Platini va faire appel. Une chose est sûre : le dirigeant français, qui a reçu le soutien du comité exécutif de l'UEFA et qui va faire appel devant la commission de recours de la Fifa, ne considère pas ce motif comme suffisamment fort pour jeter l'éponge. Blatter est accusé par la justice suisse d'avoir "signé un contrat défavorable" à la Fifa avec l'Union caribéenne de football. Il lui est également reproché un versement en 2011 de deux millions de francs suisses (1,8 millions d'euros) à Platini, président de l'UEFA, qui doit lui répondre essentiellement du timing de ce paiement. Sa volte-face quant à son vote pour l'attribution de la Coupe du monde 2022 au Qatar et son rendez-vous avec Nicolas Sarkozy pourraient également jouer contre lui.

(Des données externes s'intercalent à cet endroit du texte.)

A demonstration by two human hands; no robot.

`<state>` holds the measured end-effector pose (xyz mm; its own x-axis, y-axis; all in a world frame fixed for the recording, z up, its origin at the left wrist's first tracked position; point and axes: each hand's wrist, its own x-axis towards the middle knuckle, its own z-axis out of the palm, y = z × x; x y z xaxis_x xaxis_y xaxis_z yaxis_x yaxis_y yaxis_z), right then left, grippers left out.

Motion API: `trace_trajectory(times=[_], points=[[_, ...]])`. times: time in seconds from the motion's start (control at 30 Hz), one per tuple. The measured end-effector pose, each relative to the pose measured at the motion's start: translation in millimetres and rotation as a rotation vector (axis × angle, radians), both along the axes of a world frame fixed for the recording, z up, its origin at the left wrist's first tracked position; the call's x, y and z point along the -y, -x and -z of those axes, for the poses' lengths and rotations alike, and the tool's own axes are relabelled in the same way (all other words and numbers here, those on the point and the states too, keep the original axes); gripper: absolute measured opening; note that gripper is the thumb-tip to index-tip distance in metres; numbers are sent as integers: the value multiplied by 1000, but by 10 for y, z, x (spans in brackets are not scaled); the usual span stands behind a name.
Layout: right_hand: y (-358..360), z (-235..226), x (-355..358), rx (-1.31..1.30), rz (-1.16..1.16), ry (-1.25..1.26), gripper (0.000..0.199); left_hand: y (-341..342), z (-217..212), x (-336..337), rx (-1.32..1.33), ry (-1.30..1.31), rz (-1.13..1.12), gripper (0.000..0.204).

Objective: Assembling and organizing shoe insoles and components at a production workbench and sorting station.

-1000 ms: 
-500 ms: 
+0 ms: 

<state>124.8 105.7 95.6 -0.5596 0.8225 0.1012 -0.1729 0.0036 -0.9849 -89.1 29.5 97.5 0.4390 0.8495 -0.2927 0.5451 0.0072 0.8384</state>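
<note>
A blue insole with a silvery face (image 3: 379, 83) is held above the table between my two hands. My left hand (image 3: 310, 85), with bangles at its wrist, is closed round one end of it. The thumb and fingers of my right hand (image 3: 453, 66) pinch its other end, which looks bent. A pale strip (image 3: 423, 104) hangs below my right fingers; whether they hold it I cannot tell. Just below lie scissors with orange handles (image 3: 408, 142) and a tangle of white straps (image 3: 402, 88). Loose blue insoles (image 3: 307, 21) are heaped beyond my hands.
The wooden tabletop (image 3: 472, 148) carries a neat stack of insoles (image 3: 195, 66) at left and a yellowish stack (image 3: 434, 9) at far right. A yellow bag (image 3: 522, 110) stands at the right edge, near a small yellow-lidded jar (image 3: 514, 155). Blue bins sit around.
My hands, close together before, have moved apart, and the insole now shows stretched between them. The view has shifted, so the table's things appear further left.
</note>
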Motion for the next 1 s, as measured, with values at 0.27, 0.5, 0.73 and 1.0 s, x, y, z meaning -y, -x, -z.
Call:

Sepp Blatter, "l'arroseur arrosé"... Cette suspension de 90 jours de toutes fonctions dans le football ne pèse évidemment pas du même poids pour Sepp Blatter, en fin de carrière et démissionnaire, que pour Michel Platini, candidat à sa succession. "Trois mois pour monsieur Blatter et trois mois pour monsieur Platini, la proportionnalité mérite d'être regardée", souligne Jean-Jacques Bertrand. "Cette commission d'éthique, c'est une structure née de la volonté de la Fifa et de monsieur Blatter en particulier. C'est un peu l'arroseur arrosé." Vraiment ? Certains observateurs, comme Raymond Domenech, pensent que l'arroseur a également voulu jeter un peu d'eau sur ceux qui sont devenus des ennemis au fil des ans, comme Michel Platini...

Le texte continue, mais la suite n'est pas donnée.